Exercise requirements: Return all the data verbatim but without images.
------------------------
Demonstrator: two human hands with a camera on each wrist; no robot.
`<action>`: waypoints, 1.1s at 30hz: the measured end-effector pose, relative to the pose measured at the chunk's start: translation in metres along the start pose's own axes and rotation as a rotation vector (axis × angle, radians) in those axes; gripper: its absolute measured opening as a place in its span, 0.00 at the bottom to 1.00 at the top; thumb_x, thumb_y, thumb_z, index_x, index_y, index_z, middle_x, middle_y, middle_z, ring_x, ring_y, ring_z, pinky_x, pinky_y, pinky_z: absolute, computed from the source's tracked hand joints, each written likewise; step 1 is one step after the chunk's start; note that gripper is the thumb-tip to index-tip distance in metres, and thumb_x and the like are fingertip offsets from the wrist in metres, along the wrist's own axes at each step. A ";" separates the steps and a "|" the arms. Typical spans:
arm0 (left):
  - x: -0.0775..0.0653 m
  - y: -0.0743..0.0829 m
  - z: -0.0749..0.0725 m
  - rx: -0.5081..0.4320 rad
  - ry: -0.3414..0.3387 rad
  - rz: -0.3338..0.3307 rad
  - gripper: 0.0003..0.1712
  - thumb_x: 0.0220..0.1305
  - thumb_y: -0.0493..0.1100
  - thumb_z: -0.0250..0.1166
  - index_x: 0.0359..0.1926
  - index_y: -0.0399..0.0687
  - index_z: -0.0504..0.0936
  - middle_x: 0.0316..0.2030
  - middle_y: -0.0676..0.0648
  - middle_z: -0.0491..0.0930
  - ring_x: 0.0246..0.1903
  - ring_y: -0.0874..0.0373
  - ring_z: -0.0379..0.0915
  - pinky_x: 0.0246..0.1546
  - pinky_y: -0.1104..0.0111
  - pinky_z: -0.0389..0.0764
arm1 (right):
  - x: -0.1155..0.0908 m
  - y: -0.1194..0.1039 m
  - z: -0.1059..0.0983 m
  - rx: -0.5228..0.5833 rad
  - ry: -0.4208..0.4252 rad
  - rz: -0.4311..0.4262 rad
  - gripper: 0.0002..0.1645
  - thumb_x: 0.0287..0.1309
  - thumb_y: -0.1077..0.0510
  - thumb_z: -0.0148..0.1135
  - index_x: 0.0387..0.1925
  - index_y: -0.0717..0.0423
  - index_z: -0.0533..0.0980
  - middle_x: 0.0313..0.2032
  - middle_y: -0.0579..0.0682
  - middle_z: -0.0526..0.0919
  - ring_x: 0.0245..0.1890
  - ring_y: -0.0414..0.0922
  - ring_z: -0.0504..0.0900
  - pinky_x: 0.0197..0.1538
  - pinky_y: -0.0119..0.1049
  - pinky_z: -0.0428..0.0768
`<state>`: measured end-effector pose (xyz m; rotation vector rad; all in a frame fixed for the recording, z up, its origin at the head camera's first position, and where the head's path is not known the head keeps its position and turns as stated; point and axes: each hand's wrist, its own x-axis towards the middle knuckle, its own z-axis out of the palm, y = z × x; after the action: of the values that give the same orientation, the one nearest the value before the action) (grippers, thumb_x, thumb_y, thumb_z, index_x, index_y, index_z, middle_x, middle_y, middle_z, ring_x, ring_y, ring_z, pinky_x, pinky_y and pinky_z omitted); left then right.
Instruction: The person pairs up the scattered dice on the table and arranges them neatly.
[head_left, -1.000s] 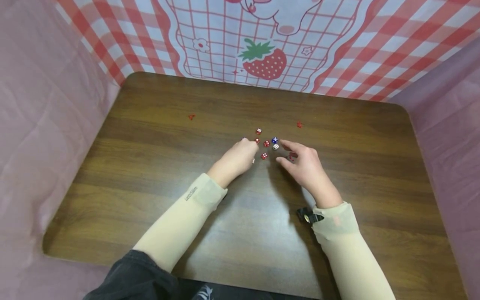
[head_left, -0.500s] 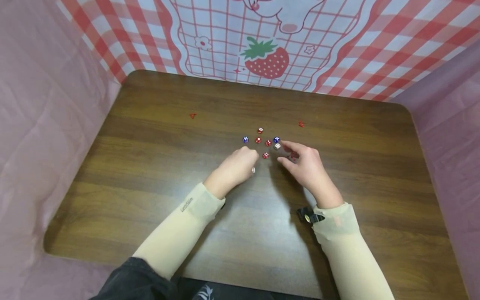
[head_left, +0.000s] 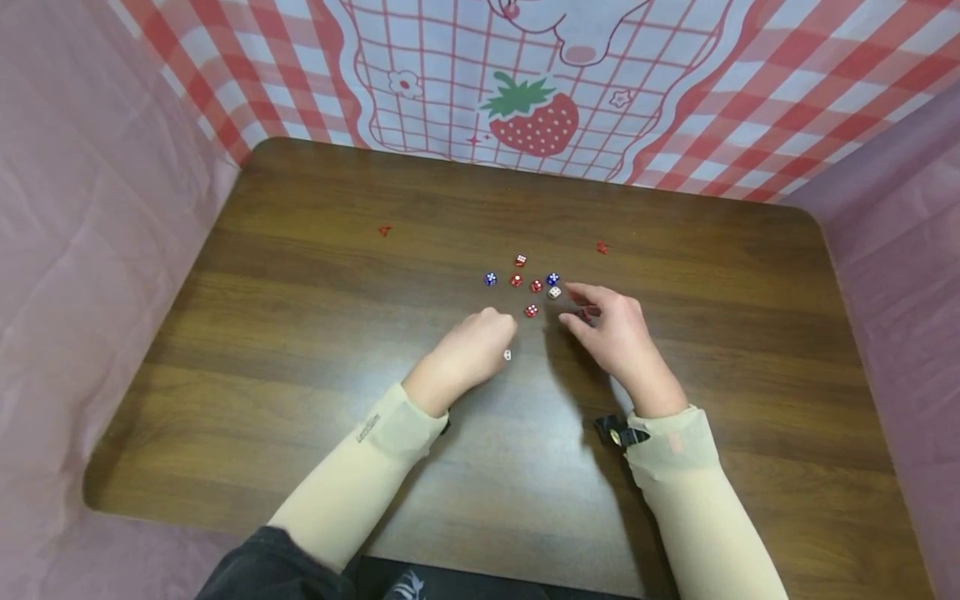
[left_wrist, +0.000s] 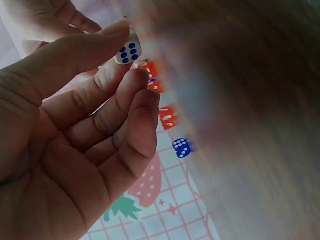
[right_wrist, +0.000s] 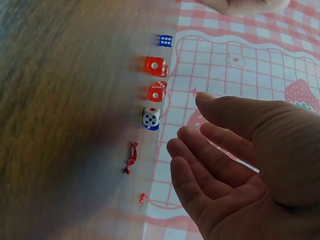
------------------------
Answer box:
Demonstrator: two human hands with a camera on each wrist; no robot.
`<action>`: waypoints, 1.1s at 30hz: the measured end-effector pose, relative to the pose measured at the chunk's start: translation in metres along the start pose's own axes and rotation as a rotation vector (axis × angle, radians) in those axes; gripper: its absolute measured opening as a place in its span, 0.00 at the bottom to 1.00 at the top; thumb_x, thumb_y, thumb_z, index_x, index_y, index_z, middle_x, middle_y, middle_z, ring_x, ring_y, ring_z, pinky_x, pinky_y, pinky_z: absolute, computed from the source's tracked hand joints, each written likewise; step 1 is one step after the chunk's start; note that gripper is the thumb-tip to index-tip distance in metres, and thumb_x and the like are fingertip offsets from the wrist in metres, along the wrist's own axes at each step. A ";" separates the steps and a "|" the arms. Typical spans:
arm0 (left):
  - x: -0.0775..0.0653 m
  - y: -0.0743..0.0829 m
  - z: -0.0749..0.0725 m
  - rx: -0.5081..0.4320 rad
  - ry: -0.3414..0.3387 rad
  - rz: -0.3338..0.3307 rad
  - gripper: 0.0003..0.1712
  - thumb_x: 0.0220..0.1305
  - thumb_y: -0.0493..0.1100
  - thumb_z: -0.0250..0.1166
  - index_x: 0.0359..0.1926
  - index_y: -0.0399..0.0687
  - index_z: -0.0504..0.0936
  - middle_x: 0.0316..0.2030
  - middle_y: -0.0676..0.0648
  - middle_z: -0.0491..0.0930
  - ring_x: 0.0246..0.1903
  - ring_y: -0.0874..0.0373
  - ring_z: -0.0379..0.0915
  - pinky_x: 0.0246..0.1546
  - pinky_y: -0.1104..0.0111
  - pinky_z: -0.0389..0.0764
arm1 (right):
  - x: -0.1155..0.0908 m
  - y: -0.1194..0.1039 m
  - z: -0.1059..0.0983 m
  - rx: -0.5228..0.5833 rad
  - ry: -0.4208..0.4252 rad
  - rz: -0.4311..0.4262 rad
  - gripper: 0.0002..0.1645
  - thumb_x: 0.0287..0.1309
  - thumb_y: -0.1077..0.0510
  - thumb_z: -0.0148..0.1135
  - index_x: 0.0387..0.1925
  - index_y: -0.0717..0.0423
  - index_z: -0.0533..0.0980
  - middle_x: 0.0313..0.2032
  - middle_y: -0.0579..0.0682
  - middle_z: -0.0526..0.0919
  - ring_x: 0.0245..0.1890
  - ring_y: -0.0414..0.0922
  - ring_z: -0.0504..0.0900
  - pinky_x: 0.0197..0.1538
  - pinky_y: -0.0119..0.1049
  - pinky_z: -0.0428..0.0768
`<state>`: measured end-effector pose (xyz m; rotation vector rad; all in a frame fixed for the recording, z up, its origin at the head camera's first position, and where the head's path is not known the head keeps its position and turns as stated; point and axes: each hand's wrist, its own x-axis towards the middle knuckle, its own z-axis out of the palm, y = z × x; after the action: of the values that give the same orientation, the one nearest the value before the action) (grippers, thumb_x, thumb_y, thumb_z, index_x, index_y, index_z, middle_x, middle_y, middle_z, ring_x, ring_y, ring_z, pinky_x, pinky_y and pinky_z omitted); left then right.
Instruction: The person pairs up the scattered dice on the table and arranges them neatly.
[head_left, -1.000s] 
[head_left, -0.500s] 
[head_left, +0.000s] 
[left_wrist, +0.000s] 
[right_wrist, +0.000s] 

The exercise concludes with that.